Human Language Rooted in Monkey 'Song,' Scientists Suggest

human language illustration
Human language may contain elements found in both birdsong and monkey calls, some scientists say. (Image credit: Illustration: Christine Daniloff/MIT)

From Shakespearean sonnets to impassioned speeches to lovers' whispers, human language is an amazingly rich form of expression, whose evolution has long puzzled scientists.

Now, some researchers propose that human language represents the blending of two different communication systems, those found in songbirds and monkeys. Content-based language may have its roots in monkey alarm calls, while grammar may come from the expressive parts of bird song.

"One of the big mysteries in the evolution of humans is the evolution of language — it appears to have come out of nowhere 100,000 years ago," said Shigeru Miyagawa, a linguist at MIT in Cambridge, Massachusetts. "There was nothing like it before, and [there is] nothing like it in other animals." [10 Things That Make Humans Special]

Miyagawa and his colleagues said their 'integration hypothesis' could explain how human language, which can theoretically produce infinite meanings, developed from the limited forms of communication seen in the rest of the animal world, the researchers reported June 9 in the journal Frontiers in Psychology.

"Human language didn't just appear out of thin air. There's a perfectly good Darwinian explanation," Miyagawa told Live Science.

Roots of language

Previously, MIT linguist Noam Chomsky proposed that there is just one rule for building structure in language, which he called "Merge," which takes two items and combines them into a set.

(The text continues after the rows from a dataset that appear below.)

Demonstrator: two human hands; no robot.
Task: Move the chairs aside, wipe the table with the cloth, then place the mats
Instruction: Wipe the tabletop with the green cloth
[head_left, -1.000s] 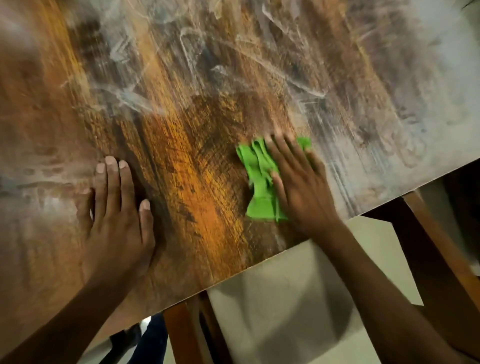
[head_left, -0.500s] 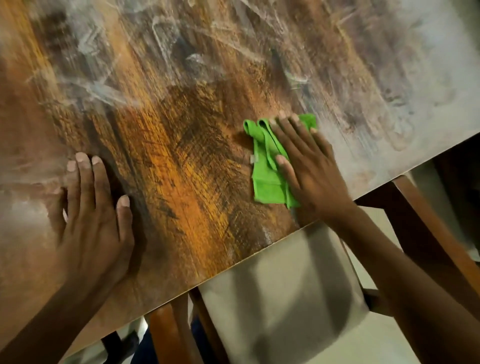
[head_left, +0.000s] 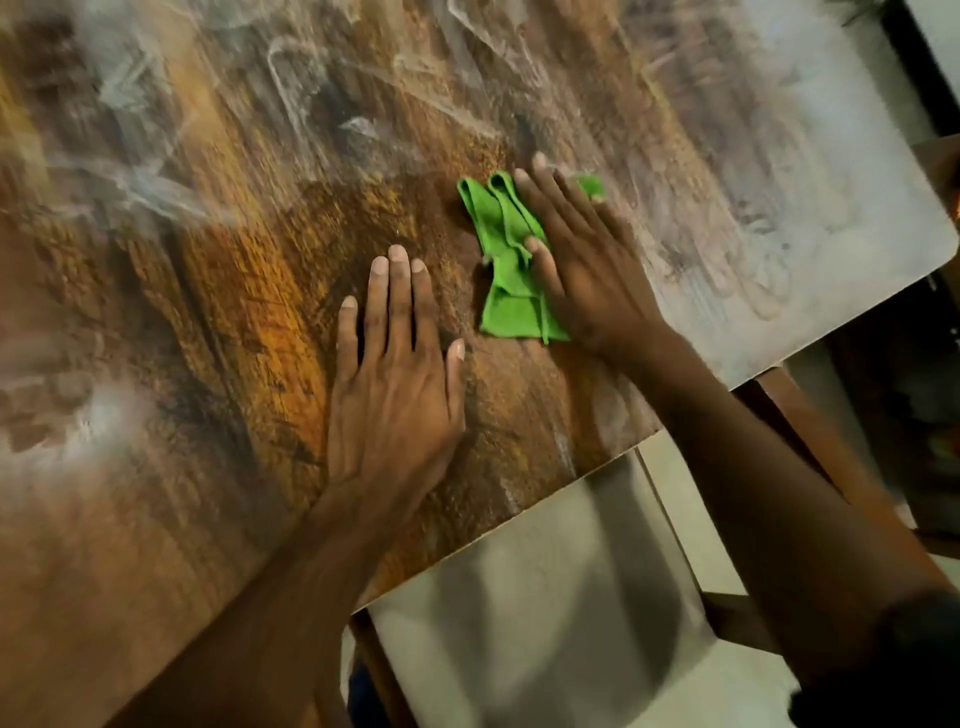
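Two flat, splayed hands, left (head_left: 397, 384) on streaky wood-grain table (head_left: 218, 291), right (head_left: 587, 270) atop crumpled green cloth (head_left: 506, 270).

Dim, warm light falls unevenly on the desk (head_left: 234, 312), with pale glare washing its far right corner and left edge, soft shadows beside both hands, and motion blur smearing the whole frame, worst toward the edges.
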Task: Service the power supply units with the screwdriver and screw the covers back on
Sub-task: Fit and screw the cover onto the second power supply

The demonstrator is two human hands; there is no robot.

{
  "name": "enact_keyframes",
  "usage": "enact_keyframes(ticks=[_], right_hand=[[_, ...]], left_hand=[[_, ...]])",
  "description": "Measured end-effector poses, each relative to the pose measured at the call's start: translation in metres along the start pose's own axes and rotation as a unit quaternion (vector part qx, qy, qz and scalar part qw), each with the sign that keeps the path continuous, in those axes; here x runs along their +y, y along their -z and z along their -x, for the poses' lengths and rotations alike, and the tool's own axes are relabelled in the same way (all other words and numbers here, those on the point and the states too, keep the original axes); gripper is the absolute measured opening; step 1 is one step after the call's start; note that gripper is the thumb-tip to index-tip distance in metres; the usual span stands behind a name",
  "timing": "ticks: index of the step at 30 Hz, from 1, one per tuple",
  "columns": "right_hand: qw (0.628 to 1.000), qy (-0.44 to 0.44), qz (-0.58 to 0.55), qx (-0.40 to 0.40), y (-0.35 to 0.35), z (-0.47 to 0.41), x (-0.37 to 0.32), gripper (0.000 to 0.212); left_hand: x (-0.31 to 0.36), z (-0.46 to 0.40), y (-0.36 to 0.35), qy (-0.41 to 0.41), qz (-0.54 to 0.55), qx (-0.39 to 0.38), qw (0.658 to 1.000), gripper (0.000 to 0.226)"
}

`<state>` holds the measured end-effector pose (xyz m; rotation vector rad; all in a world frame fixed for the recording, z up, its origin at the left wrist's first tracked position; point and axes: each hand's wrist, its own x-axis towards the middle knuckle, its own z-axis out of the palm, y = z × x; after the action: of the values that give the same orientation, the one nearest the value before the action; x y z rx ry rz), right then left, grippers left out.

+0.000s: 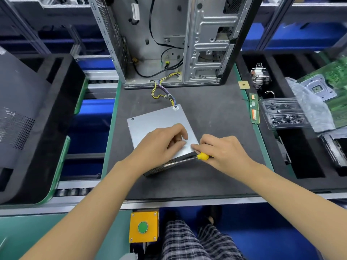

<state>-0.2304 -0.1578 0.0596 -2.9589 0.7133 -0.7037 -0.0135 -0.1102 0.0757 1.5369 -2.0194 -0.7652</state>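
A person stands at a workbench, seen from above through their own eyes. On the dark mat [216,113] in front of them lies a grey metal power supply [155,121], flat and turned at an angle, its bundle of coloured wires [165,92] trailing back toward an open computer case [169,40] standing upright at the far edge of the mat. The left hand [161,145] rests on the lid with fingers curled down against the metal, probably to keep the box from sliding. The right hand [223,152] grips a screwdriver [187,160] with a yellow collar, held almost level along the near side of the box, so the shaft lies against the vented side wall; its index finger reaches onto the lid's near corner. The tip is hidden under the left wrist, so I cannot tell whether it sits in a screw. To the right, well apart, a clear plastic tray [283,115] holds small dark screws, within reach for refitting the cover.
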Motion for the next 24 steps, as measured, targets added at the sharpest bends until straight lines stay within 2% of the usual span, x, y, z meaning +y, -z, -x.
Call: enact_keyframes(ticks=[3, 7, 10, 13, 18, 20, 22, 24], right_hand=[[0.998, 0.037, 0.044, 0.018, -0.002, 0.002, 0.0, 0.017], [0.999, 0.039, 0.027, 0.001, -0.004, 0.007, -0.003, 0.023], [0.999, -0.001, -0.035, -0.013, -0.001, 0.012, -0.006, 0.031], [0.991, -0.076, -0.112, -0.011, -0.001, 0.015, -0.009, 0.032], [0.94, -0.212, -0.269, 0.001, -0.004, 0.016, -0.014, 0.04], [0.911, -0.249, -0.328, 0.007, -0.002, 0.014, -0.016, 0.039], [0.881, -0.282, -0.38, 0.006, -0.001, 0.012, -0.017, 0.051], [0.868, -0.295, -0.399, -0.004, 0.001, 0.011, -0.018, 0.054]], left_hand=[[0.0, 0.004, -0.001, -0.025, -0.023, -0.002, 0.999, 0.004], [0.001, 0.005, -0.001, -0.054, -0.042, -0.007, 0.998, 0.007], [0.005, -0.003, -0.003, -0.033, -0.035, -0.019, 0.999, 0.006], [0.009, -0.013, -0.003, 0.001, -0.014, -0.039, 0.999, 0.014], [0.014, -0.023, 0.0, 0.027, -0.021, -0.092, 0.995, 0.015], [0.016, -0.025, 0.0, 0.034, -0.036, -0.099, 0.994, 0.013], [0.018, -0.027, 0.0, 0.049, -0.041, -0.107, 0.992, 0.013], [0.019, -0.03, 0.002, 0.071, -0.036, -0.118, 0.99, 0.014]])
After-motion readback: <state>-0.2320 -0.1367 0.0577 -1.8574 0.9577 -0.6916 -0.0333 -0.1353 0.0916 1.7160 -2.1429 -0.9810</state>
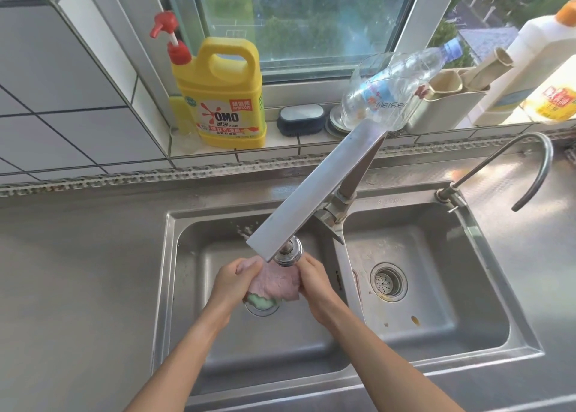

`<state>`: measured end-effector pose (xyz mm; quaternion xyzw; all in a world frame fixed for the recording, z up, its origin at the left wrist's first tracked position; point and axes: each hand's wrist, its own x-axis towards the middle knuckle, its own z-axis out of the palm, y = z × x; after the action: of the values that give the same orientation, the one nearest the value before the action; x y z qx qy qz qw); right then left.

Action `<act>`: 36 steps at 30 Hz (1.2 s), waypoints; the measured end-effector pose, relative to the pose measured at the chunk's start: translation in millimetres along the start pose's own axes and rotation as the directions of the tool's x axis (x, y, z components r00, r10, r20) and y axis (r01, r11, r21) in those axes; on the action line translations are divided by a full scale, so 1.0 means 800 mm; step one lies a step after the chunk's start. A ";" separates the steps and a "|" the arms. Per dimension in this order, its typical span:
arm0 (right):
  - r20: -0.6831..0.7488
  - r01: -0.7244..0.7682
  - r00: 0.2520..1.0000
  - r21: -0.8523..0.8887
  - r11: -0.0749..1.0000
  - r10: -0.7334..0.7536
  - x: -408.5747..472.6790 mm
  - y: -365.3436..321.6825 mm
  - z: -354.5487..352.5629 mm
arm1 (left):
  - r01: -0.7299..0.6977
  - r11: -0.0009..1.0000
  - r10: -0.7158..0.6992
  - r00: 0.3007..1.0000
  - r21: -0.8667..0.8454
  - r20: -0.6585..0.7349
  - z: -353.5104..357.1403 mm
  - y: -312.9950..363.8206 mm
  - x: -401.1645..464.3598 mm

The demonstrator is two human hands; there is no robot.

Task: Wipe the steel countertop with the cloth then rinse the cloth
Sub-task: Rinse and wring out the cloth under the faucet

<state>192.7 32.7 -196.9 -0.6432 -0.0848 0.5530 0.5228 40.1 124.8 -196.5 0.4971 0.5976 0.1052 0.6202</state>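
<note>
yellow detergent jug [223, 99] standing on the sill at left, left hand [235, 282] gripping the pink cloth [276, 283] over the left sink basin [193, 333], right hand [313, 287] clutching its other side, faucet head [288, 252] sitting just above, steel countertop [78, 271] flanking the sink

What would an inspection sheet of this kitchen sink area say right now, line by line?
Surface: steel countertop around a double sink; brownish specks in the right basin.
Job's things: pink cloth bunched under the faucet head, over the left basin.
Clutter: yellow detergent jug, scrub brush, clear plastic bottle, white bottle on the windowsill; green item over the left drain.
Hands: left hand and right hand both grip the cloth.
Cables: nothing seen.
Surroundings: white wall tiles, window, a second curved tap.
</note>
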 end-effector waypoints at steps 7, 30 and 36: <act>-0.142 0.141 0.941 -0.657 0.740 -0.306 -0.011 -0.009 0.032 | 0.257 0.857 -0.226 0.966 -0.447 0.123 0.056 0.021 0.002; -0.251 0.000 0.943 -0.657 0.754 -0.219 0.010 -0.052 0.025 | 0.188 0.847 -0.217 0.976 -0.497 -0.001 0.112 0.052 -0.005; -0.134 0.073 0.968 -0.660 0.747 -0.212 -0.022 -0.030 0.042 | 0.230 0.842 -0.263 0.965 -0.487 0.001 0.089 0.054 0.007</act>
<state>170.3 50.6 -162.5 -0.8282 -0.2674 0.3798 0.3136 121.9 114.8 -182.8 0.2419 0.6311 0.1866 0.7130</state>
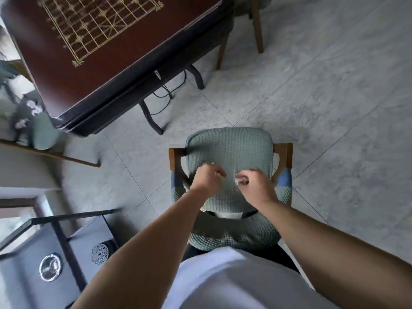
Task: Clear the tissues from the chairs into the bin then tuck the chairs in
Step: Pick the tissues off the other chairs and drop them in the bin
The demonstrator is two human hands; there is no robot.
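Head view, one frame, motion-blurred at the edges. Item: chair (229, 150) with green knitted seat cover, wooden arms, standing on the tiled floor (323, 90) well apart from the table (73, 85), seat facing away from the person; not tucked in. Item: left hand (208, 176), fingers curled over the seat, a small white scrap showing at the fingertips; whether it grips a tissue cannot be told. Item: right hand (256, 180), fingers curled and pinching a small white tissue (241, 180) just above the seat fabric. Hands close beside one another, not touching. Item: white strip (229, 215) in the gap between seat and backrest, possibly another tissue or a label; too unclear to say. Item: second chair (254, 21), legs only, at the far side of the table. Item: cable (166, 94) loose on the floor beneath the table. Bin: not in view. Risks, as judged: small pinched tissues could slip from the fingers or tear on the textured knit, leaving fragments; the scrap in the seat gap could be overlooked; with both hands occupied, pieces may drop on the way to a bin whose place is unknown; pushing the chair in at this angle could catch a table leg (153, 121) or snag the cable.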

The integration hypothesis states that the animal kingdom contains two kinds of communication systems, which the researchers dubbed the expressive and the lexical, and that human language represents the merging of these two.

The expressive system is found in songbirds and corresponds to grammar in human language. Male songbirds sing to attract mates or protect territory, but their songs don't have any concrete meaning in the real world, the researchers said.

The lexical system is found in monkeys and corresponds to words in human language. For example, vervet monkeys use unique alarm calls to warn of specific predators, with calls communicating threats such as "eagle," "snake" or "leopard."

These two systems are widespread in the animal kingdom, but only in humans did they come together as language, the researchers said. Taken alone, these communication systems can produce only finite meanings, but together, they give rise to the potentially infinite meaning of human language.

But how did these two systems merge? "That's the million-dollar question," Miyagawa said.

Humans couldn't have inherited expressive communication from birds, because the last common ancestor of humans and birds lived hundreds of millions of years ago, and evidence suggests language is only about 100,000 years old, Miyagawa said.

But the researchers said another animal appears to use expressive communication: silvery gibbons. These primates produce lengthy, complex songs in order to guard their territory and communicate with potential mates and family members.

The researchers believe this expressive ability is present in other animals, but could be latent. "It's there as part of genetic makeup, but it doesn't get externalized," Miyagawa said.

In order to determine how the expressive and lexical systems may have combined in humans, the researchers plan to look for other mammals that have this expressive ability. [8 Humanlike Behaviors of Primates]

Doubts about hypothesis

But the integration hypothesis received somewhat mixed responses.

"This is an interesting hypothesis that is consistent with much of what we know about animal communication systems, but takes seriously the extremely unusual nature of human language," said Tecumseh Fitch, a cognitive biologist at the University of Vienna, who was not involved with the study. However, Fitch told Live Science, he wished the authors proposed some ways to test the hypothesis.

Miyagawa admitted that finding evidence for events that occurred in the distant past is "challenging," but said it is possible to test his hypothesis by comparing the communication systems of other primates, as well as using modern genomics.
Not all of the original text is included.